DATA FOR PROCESSING below:
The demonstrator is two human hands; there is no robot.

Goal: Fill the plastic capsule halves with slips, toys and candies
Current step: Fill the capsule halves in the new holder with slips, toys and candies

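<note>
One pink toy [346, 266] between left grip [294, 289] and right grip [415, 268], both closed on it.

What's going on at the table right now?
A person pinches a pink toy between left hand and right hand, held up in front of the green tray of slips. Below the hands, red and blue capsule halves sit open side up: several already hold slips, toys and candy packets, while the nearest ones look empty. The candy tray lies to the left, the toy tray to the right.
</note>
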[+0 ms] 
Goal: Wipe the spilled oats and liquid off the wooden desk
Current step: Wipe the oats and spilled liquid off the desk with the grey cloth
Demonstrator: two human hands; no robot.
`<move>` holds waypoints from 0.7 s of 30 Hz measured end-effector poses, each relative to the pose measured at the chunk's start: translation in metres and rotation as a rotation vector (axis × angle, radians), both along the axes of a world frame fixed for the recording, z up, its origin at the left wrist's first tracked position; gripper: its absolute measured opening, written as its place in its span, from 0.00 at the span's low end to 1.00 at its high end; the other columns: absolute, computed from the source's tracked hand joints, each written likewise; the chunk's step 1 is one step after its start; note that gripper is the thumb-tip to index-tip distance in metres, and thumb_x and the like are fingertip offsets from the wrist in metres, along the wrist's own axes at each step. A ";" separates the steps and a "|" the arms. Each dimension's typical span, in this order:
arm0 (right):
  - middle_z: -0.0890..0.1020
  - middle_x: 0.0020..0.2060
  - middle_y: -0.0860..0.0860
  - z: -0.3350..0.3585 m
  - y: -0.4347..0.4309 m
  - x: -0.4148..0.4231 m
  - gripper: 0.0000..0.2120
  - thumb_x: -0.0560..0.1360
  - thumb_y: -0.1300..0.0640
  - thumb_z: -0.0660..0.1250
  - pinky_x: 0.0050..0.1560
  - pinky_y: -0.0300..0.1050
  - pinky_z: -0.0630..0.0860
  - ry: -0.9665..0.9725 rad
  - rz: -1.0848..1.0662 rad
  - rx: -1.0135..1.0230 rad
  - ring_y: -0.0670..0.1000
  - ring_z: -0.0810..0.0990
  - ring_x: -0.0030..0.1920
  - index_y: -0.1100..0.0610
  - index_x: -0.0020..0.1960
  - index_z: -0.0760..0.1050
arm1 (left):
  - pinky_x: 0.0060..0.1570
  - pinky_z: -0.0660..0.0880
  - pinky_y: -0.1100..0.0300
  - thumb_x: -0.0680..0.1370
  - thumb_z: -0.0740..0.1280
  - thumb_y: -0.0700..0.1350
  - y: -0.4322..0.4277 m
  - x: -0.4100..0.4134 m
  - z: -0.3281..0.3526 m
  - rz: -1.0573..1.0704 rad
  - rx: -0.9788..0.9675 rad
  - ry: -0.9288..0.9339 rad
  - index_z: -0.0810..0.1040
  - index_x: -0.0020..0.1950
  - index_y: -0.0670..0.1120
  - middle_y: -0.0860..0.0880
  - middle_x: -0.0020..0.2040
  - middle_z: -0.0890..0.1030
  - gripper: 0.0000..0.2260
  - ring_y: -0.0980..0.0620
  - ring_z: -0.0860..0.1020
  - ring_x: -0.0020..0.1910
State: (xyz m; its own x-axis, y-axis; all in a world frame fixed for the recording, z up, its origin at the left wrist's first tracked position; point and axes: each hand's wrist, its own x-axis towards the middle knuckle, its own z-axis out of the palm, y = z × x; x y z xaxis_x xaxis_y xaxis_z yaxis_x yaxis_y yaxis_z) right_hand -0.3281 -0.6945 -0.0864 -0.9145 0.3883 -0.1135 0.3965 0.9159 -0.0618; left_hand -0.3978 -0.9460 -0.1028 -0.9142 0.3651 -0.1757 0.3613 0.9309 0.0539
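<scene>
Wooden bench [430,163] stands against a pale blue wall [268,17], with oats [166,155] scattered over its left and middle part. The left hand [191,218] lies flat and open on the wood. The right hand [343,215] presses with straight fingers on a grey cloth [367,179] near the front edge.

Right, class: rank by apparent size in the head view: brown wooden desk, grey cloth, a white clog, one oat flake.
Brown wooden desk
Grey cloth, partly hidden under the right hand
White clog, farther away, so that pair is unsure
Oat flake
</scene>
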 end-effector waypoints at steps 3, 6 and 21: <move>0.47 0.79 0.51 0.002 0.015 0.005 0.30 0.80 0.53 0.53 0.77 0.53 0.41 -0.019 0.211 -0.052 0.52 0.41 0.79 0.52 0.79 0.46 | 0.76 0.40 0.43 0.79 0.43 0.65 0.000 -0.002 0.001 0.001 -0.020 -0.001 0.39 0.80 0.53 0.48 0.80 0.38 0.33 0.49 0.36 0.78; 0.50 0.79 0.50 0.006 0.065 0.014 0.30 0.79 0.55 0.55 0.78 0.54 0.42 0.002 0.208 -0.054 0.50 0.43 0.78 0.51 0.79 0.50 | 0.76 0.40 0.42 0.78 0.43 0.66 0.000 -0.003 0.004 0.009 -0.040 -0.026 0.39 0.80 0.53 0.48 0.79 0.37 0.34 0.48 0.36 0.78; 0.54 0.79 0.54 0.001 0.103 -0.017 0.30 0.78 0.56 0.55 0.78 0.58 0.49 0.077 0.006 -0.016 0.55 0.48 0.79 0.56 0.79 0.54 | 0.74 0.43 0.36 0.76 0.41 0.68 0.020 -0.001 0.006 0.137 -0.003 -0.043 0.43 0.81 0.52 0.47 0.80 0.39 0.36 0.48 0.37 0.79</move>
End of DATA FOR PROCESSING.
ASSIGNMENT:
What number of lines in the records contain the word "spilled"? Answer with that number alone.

ANSWER SPACE:
2